“El cine surge de la observación inmediata de la vida. Este es para mí el camino cierto de la poesía fílmica”.
Andrei Tarkovski. Esculpir en el tiempo.
La película de Thomas Imbach sigue el camino de la poesía fílmica señalado por el director ruso: la observación inmediata de la vida. Pero, ¿qué quiere decir inmediato? Que sucede en el instante, que no hay tiempo de pensarlo, de programarlo, de arreglarlo. Sucede y el cine puede atrapar ese instante, único, singular, pintado por las circunstancias con unos colores extraordinariamente irrepetibles. A eso se dedicó Thomas Imbach durante mucho tiempo. A mirar la vida que pasa por la ventana de su estudio. Acaso no es eso lo que hacemos todos: ver la vida que pasa por la ventana, los vecinos, los niños jugando, las nubes pasando, los aviones llenos de viajeros desconocidos que van a lugares remotos. Quien se detiene lo suficiente -y eso quería decir Tarkovski con la palabra observación- alcanza a ver. El mundo está lleno de eventos, sucesos, novedades, pasan muchas cosas, pero sólo nos quedamos con algunas, en muchos casos sólo nos quedamos con el pasado que nos abruma y nos añade peso al caminar. Cuando los ojos se liberan de la mente que piensa y piensan en cosas etéreas, entonces se puede ver lo que pasa en el mundo. Basta con mirar por la ventana con dedicación. Esa es la propuesta de Thomas Imbach. Mirar y dejar pasar el tiempo mientras se mira por la ventana. Mirar con cuidado, con dedicación, con detalle, estar dispuesto.
Esta es una película infinita, no tiene comienzo ni final, podría durar toda la vida, podría seguirse rodando, quizá así pasa, podría seguirse proyectando. La ventana abierta: las nubes, el tren, los colores del día, la lluvia, la nieve, las luces de la ciudad en la noche, una mujer que pasa caminando por la calle, una chimenea. La vida cíclica pero no repetitiva, eso lo tiene claro el director, quien vuelve a observar a la mujer pasando por la calle: otra ropa, otro peinado, otro tono al caminar. Todo sigue ahí tan igual pero tan diferente.

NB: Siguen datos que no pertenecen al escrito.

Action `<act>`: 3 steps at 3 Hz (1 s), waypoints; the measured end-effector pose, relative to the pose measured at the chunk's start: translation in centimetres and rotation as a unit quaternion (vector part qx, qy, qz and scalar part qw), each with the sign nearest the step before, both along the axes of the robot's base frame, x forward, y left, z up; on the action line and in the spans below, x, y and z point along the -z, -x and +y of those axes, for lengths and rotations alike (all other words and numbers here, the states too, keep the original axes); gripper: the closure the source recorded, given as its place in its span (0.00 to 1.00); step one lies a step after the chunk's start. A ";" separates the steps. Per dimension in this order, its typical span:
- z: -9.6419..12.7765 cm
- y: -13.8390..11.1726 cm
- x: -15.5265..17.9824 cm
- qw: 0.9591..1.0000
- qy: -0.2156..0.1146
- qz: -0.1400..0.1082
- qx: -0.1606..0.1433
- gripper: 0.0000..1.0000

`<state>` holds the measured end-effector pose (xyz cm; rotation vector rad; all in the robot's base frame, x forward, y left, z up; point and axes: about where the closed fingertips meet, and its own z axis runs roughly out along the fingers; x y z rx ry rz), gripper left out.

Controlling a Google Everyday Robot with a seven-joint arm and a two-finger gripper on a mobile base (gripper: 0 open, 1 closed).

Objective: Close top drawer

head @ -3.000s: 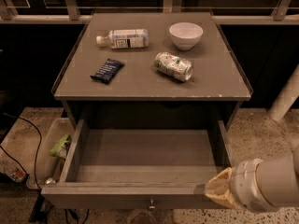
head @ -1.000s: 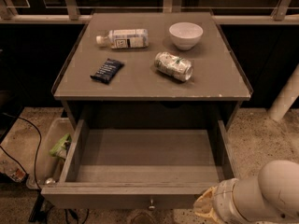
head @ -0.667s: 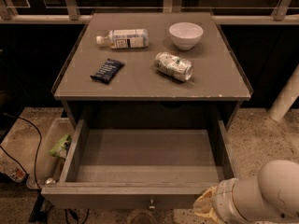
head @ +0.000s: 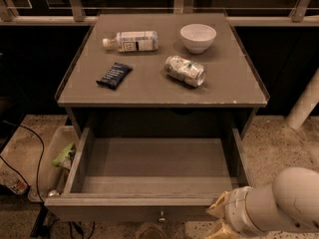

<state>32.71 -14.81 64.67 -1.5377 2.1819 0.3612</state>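
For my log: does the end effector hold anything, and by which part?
Cannot be told. The end effector sits by the open top drawer's front right corner, nothing visibly gripped.

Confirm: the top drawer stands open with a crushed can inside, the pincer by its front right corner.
Wrong on the can: the camera view shows it on the cabinet top. The top drawer stands open, the pincer by its front right corner.
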 end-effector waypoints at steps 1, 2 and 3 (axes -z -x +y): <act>0.2 -0.5 0.0 1.000 0.000 -0.005 0.001 0.12; -0.4 -5.9 -0.4 0.999 0.002 -0.038 0.016 0.35; -0.5 -12.6 -1.2 0.997 0.007 -0.074 0.023 0.59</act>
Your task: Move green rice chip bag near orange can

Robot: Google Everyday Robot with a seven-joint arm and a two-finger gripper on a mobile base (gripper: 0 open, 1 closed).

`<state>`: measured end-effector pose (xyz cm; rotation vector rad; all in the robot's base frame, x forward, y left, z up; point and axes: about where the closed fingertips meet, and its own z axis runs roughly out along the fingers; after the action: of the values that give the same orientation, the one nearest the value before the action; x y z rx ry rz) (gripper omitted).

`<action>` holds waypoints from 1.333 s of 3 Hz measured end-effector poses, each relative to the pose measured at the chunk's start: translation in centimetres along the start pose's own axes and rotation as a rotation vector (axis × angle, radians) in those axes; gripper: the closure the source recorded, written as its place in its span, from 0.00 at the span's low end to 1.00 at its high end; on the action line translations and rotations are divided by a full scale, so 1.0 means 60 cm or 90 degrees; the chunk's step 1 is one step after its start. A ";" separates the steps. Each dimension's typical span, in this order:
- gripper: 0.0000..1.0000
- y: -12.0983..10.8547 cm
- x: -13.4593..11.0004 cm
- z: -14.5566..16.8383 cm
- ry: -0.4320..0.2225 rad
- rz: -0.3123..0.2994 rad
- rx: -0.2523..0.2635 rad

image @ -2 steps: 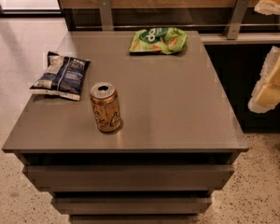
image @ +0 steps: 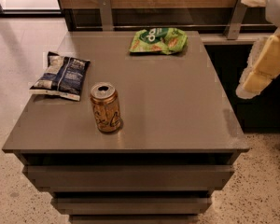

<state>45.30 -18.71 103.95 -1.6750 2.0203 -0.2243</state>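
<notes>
The green rice chip bag (image: 158, 40) lies flat at the far middle of the grey table (image: 177, 106). The orange can (image: 105, 108) stands upright near the front left, well apart from the bag. My gripper (image: 253, 41) hangs off the table's right side, level with the far half and to the right of the green bag. Its cream fingers (image: 263, 62) are spread apart and hold nothing.
A dark blue-and-white bag (image: 60, 76) lies at the table's left edge, just left of and behind the can. A wooden wall with metal brackets (image: 105, 10) runs behind the table. A dark counter (image: 266, 111) stands to the right. Speckled floor surrounds the table.
My gripper has shifted slightly left and up at the right edge. The bags and the can have not moved.
</notes>
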 end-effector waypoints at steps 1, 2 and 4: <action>0.00 -0.055 -0.014 0.036 -0.019 -0.024 0.003; 0.00 -0.128 -0.029 0.087 -0.033 -0.045 0.002; 0.00 -0.175 -0.042 0.110 -0.041 -0.065 0.025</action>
<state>57.88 -17.48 103.49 -1.7412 1.8737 -0.2414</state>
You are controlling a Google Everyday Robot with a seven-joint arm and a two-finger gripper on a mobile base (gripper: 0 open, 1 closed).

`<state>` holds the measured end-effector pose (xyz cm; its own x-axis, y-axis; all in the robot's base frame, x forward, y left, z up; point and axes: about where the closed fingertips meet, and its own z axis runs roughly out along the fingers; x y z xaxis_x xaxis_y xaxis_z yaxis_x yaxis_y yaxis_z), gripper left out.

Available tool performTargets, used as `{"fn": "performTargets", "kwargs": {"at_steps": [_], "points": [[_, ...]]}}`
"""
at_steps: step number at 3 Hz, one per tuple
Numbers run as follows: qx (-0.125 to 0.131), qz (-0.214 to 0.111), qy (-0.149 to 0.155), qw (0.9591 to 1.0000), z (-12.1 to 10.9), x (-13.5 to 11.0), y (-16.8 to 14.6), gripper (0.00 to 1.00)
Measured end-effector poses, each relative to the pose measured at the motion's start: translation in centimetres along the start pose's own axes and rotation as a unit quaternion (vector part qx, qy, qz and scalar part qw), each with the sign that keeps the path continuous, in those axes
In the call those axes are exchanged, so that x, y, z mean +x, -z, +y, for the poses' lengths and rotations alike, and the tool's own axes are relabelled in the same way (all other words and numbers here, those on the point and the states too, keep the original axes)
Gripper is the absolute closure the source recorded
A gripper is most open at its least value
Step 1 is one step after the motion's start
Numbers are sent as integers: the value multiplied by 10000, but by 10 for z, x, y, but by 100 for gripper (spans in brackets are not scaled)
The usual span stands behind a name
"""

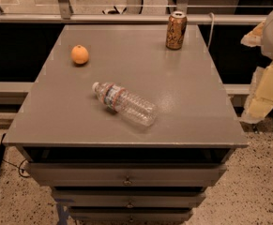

Y la vida pasa también adentro de la casa. El director nos abre su vida mediante una colección de mensajes de contestador telefónico. Allí podemos descubrir al hombre como hijo, como amante, como padre, como director de cine, como acreedor, como empleador, como amigo, como un ser humano metido en la vida humana. Lo único que lo diferencia de los demás, es su continua, podría decirse obstinada, acción de observar. Esta apertura es riesgosa, porque permite al director seleccionar lo que quiere mostrar de sí mismo, presentar el lado presentable. Pero Thomas Imbach da un paso más allá, se vuelve a sí mismo material de su propia película y se muestra, se expone con todo lo que es. Su vida se vuelve cine, la imagen muestra lo que pasa de ventanas para afuera y el sonido -incluyendo la música a la que se presta gran atención y cuidado- nos hablan de lo que pasa adentro. El cine se vuelve entonces una amalgama de la vida exterior e interior: los ojos nos muestran el exterior, el exterior es una imagen del mundo; los oídos nos hablan del interior, el interior es un mensaje, una canción. Y en el cine, como en la vida, ambos suceden al tiempo. La vida interior y la vida exterior son dos caras de la misma moneda, y esta película logra mostrar ambas caras en una sola pantalla.
Day is done recorre el camino hacia la poesía fílmica. Es un como una serie de Haikus, pequeñas descripciones de la vida, detalladas, directas, inmediatas. En la pantalla gigante, que debería ser el único lugar para ver esta película, aparece una melodía de colores, una pintura cinematográfica. Thomas Imbach es un gran observador y un muy buen fotógrafo. La poesía es la realidad misma vista por una lente delicada y dedicada. La realidad es una composición de colores y de objetos en movimiento. La realidad es un cuadro que se crea a sí mismo a cada momento, basta con abrir la ventana para apreciarlo. Day is done no cuenta nada que no supiéramos, no añade nada al mundo, ahí está su grandeza.